The project as a whole explored the utility of the ‘bystander intervention’ model to explain why elder financial abuse often goes unreported. This study aimed to identify the factors that have the greatest influence on UK social care and health sector professionals’ certainty that an older person is being financially abused, their likelihood of intervention, and the type of action most likely to be taken.

Certainty and likelihood of action

For both social care and health sector professionals, only two factors had a significant influence on certainty of abuse and likelihood of taking action: these were the nature of the financial problem and mental capacity. Vignettes involving rogue traders and misuse of power of attorney, compared to anomalies between finances and living conditions and anomalies in accounts or bills, were associated with higher certainty that abuse was occurring and a greater likelihood of taking action. Our findings that only two factors accounted for most of the variance in decision-making is in line with other research showing that only a few key features of cases influence judgments (Kahneman and Frederick 2005).

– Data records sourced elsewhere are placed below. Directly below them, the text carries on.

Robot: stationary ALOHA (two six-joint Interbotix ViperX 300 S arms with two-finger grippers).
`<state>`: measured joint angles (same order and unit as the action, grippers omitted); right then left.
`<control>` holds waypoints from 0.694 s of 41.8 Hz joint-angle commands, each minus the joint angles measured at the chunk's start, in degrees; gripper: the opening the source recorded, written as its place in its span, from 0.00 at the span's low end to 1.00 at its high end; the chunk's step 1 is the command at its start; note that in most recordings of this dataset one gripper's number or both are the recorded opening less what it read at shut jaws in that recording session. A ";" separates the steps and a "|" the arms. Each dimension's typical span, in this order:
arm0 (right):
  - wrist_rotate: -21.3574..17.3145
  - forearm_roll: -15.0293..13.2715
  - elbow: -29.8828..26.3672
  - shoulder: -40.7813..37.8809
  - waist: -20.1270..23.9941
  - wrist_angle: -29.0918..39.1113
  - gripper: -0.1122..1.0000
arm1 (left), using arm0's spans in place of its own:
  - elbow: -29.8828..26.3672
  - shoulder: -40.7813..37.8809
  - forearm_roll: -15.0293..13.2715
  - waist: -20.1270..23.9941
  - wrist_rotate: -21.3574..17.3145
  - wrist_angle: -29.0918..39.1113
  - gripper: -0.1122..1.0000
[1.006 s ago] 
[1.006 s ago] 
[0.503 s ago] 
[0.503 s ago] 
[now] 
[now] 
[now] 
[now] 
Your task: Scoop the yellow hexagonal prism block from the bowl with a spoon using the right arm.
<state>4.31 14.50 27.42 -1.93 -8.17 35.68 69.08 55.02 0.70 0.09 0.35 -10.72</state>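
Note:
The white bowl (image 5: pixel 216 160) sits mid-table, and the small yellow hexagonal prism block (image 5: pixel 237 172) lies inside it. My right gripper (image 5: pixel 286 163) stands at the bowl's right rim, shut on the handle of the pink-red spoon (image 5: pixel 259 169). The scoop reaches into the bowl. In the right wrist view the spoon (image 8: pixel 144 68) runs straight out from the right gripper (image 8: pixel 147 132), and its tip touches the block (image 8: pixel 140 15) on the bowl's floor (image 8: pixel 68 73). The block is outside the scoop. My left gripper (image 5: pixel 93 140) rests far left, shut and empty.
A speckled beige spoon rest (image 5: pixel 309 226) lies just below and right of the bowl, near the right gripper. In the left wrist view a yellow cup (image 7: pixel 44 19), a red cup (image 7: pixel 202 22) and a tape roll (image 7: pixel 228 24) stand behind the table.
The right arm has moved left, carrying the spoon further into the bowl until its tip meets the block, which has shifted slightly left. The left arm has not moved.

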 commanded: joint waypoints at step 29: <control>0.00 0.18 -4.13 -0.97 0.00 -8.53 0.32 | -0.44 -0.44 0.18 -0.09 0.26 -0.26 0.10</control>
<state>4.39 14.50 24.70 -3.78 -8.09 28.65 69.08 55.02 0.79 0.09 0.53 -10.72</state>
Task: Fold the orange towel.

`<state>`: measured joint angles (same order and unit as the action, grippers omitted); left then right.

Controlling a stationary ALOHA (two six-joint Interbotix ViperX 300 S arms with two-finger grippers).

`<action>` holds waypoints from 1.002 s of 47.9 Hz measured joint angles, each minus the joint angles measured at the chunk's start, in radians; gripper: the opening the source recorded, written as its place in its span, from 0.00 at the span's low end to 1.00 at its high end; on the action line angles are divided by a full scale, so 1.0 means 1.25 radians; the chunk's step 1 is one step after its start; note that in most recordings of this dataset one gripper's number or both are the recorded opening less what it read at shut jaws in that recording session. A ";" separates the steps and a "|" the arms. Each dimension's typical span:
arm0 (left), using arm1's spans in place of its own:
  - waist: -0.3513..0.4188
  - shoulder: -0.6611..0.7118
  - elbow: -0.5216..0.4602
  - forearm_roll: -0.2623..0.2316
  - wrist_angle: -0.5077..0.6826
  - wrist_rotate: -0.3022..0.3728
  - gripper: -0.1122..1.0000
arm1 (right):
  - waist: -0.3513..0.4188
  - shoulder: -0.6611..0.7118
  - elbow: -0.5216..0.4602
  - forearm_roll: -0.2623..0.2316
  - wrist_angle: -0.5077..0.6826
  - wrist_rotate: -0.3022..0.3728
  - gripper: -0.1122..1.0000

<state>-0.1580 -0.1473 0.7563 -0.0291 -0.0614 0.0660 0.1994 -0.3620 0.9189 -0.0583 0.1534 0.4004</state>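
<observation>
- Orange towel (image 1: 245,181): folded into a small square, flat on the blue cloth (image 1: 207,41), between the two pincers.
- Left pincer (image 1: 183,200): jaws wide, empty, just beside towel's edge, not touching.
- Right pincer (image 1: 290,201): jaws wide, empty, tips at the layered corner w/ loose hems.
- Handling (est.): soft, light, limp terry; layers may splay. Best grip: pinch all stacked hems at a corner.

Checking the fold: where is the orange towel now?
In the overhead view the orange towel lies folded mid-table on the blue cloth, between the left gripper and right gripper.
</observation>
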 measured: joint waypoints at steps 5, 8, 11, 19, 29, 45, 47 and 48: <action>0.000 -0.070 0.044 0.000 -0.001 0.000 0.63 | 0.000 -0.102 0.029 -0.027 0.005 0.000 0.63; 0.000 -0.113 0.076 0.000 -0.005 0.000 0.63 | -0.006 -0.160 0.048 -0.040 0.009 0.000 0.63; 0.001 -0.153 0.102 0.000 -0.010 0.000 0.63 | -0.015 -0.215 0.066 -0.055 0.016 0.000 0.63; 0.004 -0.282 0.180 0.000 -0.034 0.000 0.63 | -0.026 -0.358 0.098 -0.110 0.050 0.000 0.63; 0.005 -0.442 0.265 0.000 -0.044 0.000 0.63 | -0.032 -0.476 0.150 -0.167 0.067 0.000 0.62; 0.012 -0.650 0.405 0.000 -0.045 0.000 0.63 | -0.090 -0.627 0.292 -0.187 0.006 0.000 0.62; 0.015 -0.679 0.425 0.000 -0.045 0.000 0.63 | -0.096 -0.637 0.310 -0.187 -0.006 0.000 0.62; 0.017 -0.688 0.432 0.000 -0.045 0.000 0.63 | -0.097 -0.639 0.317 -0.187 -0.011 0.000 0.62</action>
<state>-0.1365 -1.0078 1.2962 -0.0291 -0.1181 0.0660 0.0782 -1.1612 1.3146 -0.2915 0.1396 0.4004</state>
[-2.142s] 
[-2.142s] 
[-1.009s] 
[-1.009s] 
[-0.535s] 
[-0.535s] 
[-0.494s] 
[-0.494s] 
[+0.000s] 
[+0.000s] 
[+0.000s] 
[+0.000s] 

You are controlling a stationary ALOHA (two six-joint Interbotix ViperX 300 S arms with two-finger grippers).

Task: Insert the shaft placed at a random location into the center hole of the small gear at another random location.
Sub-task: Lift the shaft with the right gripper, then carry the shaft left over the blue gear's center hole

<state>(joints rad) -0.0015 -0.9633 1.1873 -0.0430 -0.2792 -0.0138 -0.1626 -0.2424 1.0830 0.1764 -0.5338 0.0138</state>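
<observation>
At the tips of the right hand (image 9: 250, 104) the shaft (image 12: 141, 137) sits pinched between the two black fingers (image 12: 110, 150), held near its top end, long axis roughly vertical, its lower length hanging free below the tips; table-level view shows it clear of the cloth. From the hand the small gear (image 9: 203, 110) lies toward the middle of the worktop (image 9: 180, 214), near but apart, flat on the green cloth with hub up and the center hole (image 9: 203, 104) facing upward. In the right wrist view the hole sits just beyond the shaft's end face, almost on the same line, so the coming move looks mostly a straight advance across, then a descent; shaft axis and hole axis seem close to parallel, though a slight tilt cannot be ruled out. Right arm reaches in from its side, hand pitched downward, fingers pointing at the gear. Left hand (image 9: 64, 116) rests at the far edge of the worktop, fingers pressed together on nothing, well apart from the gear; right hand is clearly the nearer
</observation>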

The finding that social care and health professionals are much more likely to decide that financial abuse is definitely taking place, and even more likely to act if the victim is mentally incapacitated, is both readily explicable and could be seen as a matter for serious concern. The greater emphasis on mental capacity in terms of the judgement to act may be to do with the need to safeguard an individual perceived to be more vulnerable. Cases where an older person has poor mental capacity could be perceived to reflect an emergency, and therefore, there is a greater need for more decisive action. It could also be that defining abuse is more difficult if the older person has full mental capacity, and is aware and perhaps even potentially complicit in the financial abuse, for example in cases where the abuser is a loved relative who is only seen at times of financial exploitation or even outright theft.

Determining the most urgent cases, based on mental capacity could, of course, be reflective of the pressure on professionals to direct services where they are needed most. This issue was raised in Phase I of data collection when professionals explained the impact of resource and time limitations as a factor that could make taking action in cases of suspected elder financial abuse very difficult (Davies et al. 2011; Gilhooly et al. 2013). Another possible implication of this focus on reduced mental capacity is that professionals are less likely to take action in cases where the victim has full mental capacity and may not consent to intervention, either because of embarrassment or because the perpetrator of the financial abuse is known to the victim.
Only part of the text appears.